I agree with Sarudak.

on Mar 14, 2012

Sarudak

The issue of fun is that there are no choices at the beginning. If I started off with a club, a sling, a staff, and a spear at the beginning and all those choices had meaningful advantages such that one was not the best in all situations that would be fun. ...

But always there needs to be choice and the choice needs to be real with reasons for choosing any of the options.

Yea.
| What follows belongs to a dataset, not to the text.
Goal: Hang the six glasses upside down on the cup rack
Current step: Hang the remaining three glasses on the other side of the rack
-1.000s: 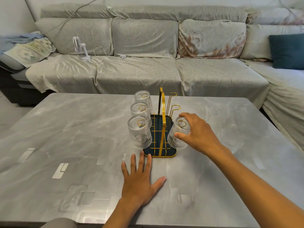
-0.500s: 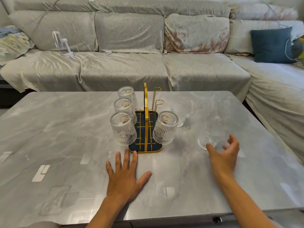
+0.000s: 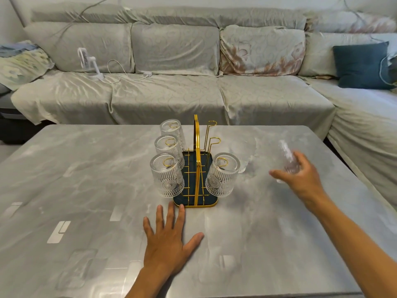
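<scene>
While your left hand (image 3: pixel 169 239) lies flat with its fingers spread on the table (image 3: pixel 75 190), fingertips just short of the cup rack (image 3: pixel 196 179) base, probably to steady it, your right hand (image 3: pixel 300 177) has its fingers curled around a blurred glass (image 3: pixel 287 158), lifted off to the rack's right. Four glasses already hang upside down on the gold pegs: three beyond your left fingertips, one nearer your right thumb. Two bare pegs (image 3: pixel 211 134) stand behind that one. Another glass (image 3: pixel 243 158) seems to wait on the table between rack and right hand, though it is faint.
</scene>
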The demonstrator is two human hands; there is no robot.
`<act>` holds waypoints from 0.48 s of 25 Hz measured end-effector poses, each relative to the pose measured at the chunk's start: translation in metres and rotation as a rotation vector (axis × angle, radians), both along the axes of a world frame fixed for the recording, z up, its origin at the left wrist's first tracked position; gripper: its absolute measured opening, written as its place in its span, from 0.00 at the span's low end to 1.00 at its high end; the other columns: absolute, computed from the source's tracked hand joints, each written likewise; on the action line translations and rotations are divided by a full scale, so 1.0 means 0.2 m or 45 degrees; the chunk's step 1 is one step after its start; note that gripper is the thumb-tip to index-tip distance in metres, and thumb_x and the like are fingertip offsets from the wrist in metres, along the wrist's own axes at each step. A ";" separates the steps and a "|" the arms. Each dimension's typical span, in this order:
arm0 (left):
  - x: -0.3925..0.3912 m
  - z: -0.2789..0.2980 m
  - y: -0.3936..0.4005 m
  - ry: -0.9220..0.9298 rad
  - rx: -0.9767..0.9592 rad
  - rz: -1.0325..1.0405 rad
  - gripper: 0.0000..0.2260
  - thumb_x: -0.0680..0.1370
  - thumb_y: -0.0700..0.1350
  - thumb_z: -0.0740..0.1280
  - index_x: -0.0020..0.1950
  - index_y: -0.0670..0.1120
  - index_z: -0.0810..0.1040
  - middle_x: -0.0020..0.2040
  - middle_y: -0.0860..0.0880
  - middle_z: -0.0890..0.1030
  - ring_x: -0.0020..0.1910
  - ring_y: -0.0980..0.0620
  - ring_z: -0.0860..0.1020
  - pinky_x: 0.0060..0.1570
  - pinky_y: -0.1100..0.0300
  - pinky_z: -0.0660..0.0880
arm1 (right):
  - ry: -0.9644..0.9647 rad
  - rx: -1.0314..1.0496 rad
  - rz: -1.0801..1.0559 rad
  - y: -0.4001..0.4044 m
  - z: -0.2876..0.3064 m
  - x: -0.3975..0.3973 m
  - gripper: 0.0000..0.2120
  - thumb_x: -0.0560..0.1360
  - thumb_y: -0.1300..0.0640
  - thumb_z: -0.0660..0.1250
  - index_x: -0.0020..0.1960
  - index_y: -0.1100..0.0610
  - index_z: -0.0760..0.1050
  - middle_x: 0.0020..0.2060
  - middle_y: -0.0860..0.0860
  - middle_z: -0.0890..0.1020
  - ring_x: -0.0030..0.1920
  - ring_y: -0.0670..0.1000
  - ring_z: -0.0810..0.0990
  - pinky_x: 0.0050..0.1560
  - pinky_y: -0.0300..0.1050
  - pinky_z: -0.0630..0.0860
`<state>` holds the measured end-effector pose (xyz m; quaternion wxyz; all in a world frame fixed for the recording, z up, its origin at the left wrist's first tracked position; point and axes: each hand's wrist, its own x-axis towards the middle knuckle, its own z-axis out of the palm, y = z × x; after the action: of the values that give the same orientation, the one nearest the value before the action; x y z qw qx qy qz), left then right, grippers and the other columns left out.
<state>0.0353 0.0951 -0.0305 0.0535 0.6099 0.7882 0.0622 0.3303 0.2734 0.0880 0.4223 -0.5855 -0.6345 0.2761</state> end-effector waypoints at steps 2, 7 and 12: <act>0.00 0.01 0.00 0.011 -0.010 -0.004 0.41 0.69 0.77 0.36 0.77 0.57 0.36 0.80 0.49 0.39 0.76 0.42 0.34 0.69 0.35 0.32 | 0.004 0.130 0.069 0.02 0.26 -0.11 0.38 0.55 0.38 0.79 0.59 0.46 0.67 0.54 0.50 0.76 0.49 0.51 0.77 0.45 0.46 0.75; 0.00 0.02 -0.01 -0.002 -0.004 0.000 0.42 0.69 0.77 0.35 0.77 0.56 0.36 0.80 0.49 0.39 0.76 0.42 0.34 0.70 0.34 0.33 | -0.306 0.363 0.183 0.08 0.69 -0.46 0.36 0.55 0.30 0.73 0.54 0.48 0.68 0.43 0.44 0.78 0.39 0.42 0.77 0.35 0.40 0.72; 0.00 -0.01 0.00 0.002 -0.010 -0.003 0.42 0.69 0.78 0.35 0.77 0.57 0.36 0.79 0.49 0.37 0.74 0.43 0.30 0.68 0.35 0.30 | -0.609 0.364 0.305 0.15 0.58 -0.70 0.35 0.59 0.39 0.77 0.61 0.54 0.72 0.54 0.54 0.81 0.49 0.54 0.79 0.48 0.47 0.76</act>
<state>0.0356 0.0948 -0.0320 0.0554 0.6108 0.7876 0.0587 0.1909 0.3041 0.2045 0.3034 -0.4895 -0.8130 0.0862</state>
Maybe a sling/rock thrower and a Club at the beginning ... if we are starting in full stone-age mode.

 

We don't necessarily need a ton of gear that does the exact same thing, but we would like some early choices (in gear I guess, but DEFINITELY in buildings) in the beginning of the game that actually matter and do different things.

And I think to build on that, Level Up choices for buildings (and champions) should have a huge impact on how you specialize that part of your empire (whether it be city or unit).

on Mar 14, 2012

Turn one weapon for each faction that exemplifies their culture. Make staff more viable. In my mod it has a counterattack and does 5 cutting defense. Something I came up with when one of my friends suggested we do a real world test of my staff skills against his kendo training. I won. Or we both lost if you count blood loss. 
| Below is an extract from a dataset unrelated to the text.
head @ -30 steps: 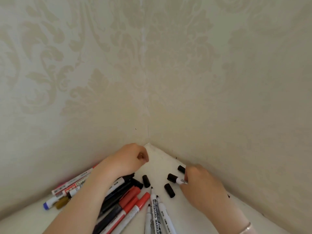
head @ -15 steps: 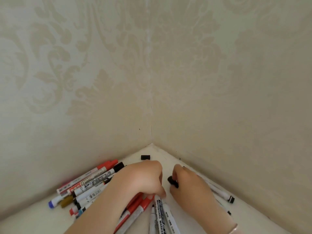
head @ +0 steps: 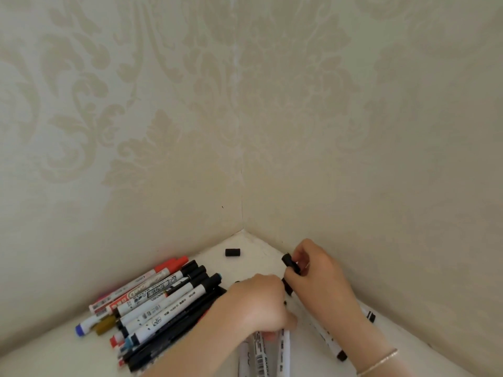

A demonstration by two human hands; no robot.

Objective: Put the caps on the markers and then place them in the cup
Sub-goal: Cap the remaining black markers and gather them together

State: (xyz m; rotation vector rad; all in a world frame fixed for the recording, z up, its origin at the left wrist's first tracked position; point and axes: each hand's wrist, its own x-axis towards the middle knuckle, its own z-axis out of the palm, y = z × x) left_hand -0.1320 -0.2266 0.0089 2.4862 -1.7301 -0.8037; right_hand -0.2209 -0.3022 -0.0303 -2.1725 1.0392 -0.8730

Add a terrible version of every weapon in the beginning. Call them Crudes, since we already have that name in the xml. 

 

If you are looking for variety on turn one, that would do it.

on Mar 14, 2012

The issue of fun is that there are no choices at the beginning.

That is where we agree.

The issue in FE 0.86 is that when you start out, you research the exact. same. path. every game.  Standing Army. Training. Logistics.

But it has nothing to do with whether w should start out with swords vs. spears.  That wouldn't solve the underlying problem.

I made a quick video that talks about that: http://forums.elementalgame.com/420074

on Mar 14, 2012

Slings would be a good starting ranged weapon I think as that can be made with just a piece of cloth although it takes alot of practice to use a sling well so that should be reflected in the labour time - it takes alot more skill than just swinging a stick

on Mar 14, 2012

Good to hear we're on the same page. The other thing I would really like is if there was a more meaningful difference between the different weapon types. I see a sword an axe and a hammer in the first weaponry tech and when I look at the stats I get the feeling that it doesn't much matter which one I choose as the differences seem so minor.  Don't force the player to make choices if the outcome is so minor that their choice doesn't matter. That's really no fun at all. If we're going to have unit design and we have to pick a weapon it really needs to have some meaningful strategic/tactical effect.

on Mar 14, 2012

DGB246
Slings would be a good starting ranged weapon I think as that can be made with just a piece of cloth although it takes alot of practice to use a sling well so that should be reflected in the labour time - it takes alot more skill than just swinging a stick

I agree. We should get some slingers to start out with ... but less cost effective than a club I think. (training wise)

on Mar 14, 2012

Love the new weapon changes. Especially that spears can incur to counterattack. That is so well thought, makes my balance look rather dull. These longer beta waits are very fruitful. I especially like that first strike has been dealt with. Somebody has been working overtime on that.